Selon ce document signé par le porte-parole de l’exécutif provincial, Me Luganywa-Bashizi Didier Kabé, ces travaux seraient menés par des éléments de l’armée rwandaise récemment infiltrés dans cette zone actuellement sous contrôle de la coalition AFC-M23-RDF.
Les autorités affirment s’appuyer sur plusieurs témoignages concordants de sources locales faisant état d’une activité militaire inhabituelle dans cette partie du territoire.
Face à ce qu’elles qualifient d’« escalade sécuritaire », les autorités provinciales dénoncent une violation flagrante de la souveraineté nationale.
Elles exigent l’arrêt immédiat des travaux de construction et le retrait sans condition de toutes les forces étrangères présentes sur le sol congolais.
Cette alerte intervient dans un contexte marqué par une méfiance persistante entre Kinshasa et Kigali, régulièrement accusé par les autorités congolaises de soutenir la rébellion du M23.
Une accusation que le Rwanda a toujours rejetée, malgré les rapports de plusieurs organisations internationales évoquant une implication indirecte.

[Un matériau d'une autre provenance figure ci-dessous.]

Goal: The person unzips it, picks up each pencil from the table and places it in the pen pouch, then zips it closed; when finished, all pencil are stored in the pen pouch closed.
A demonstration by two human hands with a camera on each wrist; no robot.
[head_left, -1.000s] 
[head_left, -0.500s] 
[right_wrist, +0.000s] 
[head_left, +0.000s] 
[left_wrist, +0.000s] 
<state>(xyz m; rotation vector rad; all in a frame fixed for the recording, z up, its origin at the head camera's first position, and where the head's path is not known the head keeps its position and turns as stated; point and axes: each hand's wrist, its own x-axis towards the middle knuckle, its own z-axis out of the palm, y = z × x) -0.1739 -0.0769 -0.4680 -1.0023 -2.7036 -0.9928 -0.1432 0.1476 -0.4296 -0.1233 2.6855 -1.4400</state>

Le gouvernement du Sud-Kivu rappelle par ailleurs un précédent survenu en 2025 sur l’île d’Idjwi, dans le lac Kivu.
À l’époque, les autorités provinciales avaient déjà tiré la sonnette d’alarme sur la présence présumée d’un contingent d’environ 750 militaires rwandais dans la localité de Bwando, groupement de Mugote.
Selon le communiqué publié le 7 septembre 2025, ces militaires auraient été déployés de nuit via la piste de Musoko avant d’entamer des travaux de construction d’une base militaire. L’exécutif provincial avait alors dénoncé une « occupation » opérée sous couvert de la rébellion M23/AFC, évoquant une tentative d’annexion d’une zone stratégique du territoire congolais.
Aujourd’hui, la répétition de telles accusations renforce les craintes d’une détérioration accrue de la situation sécuritaire dans la région.
Pour les autorités du Sud-Kivu, il devient urgent que la communauté nationale et internationale se mobilise afin de préserver l’intégrité territoriale de la RDC et d’éviter une aggravation du conflit dans cette partie du pays déjà fragilisée par des années d’instabilité.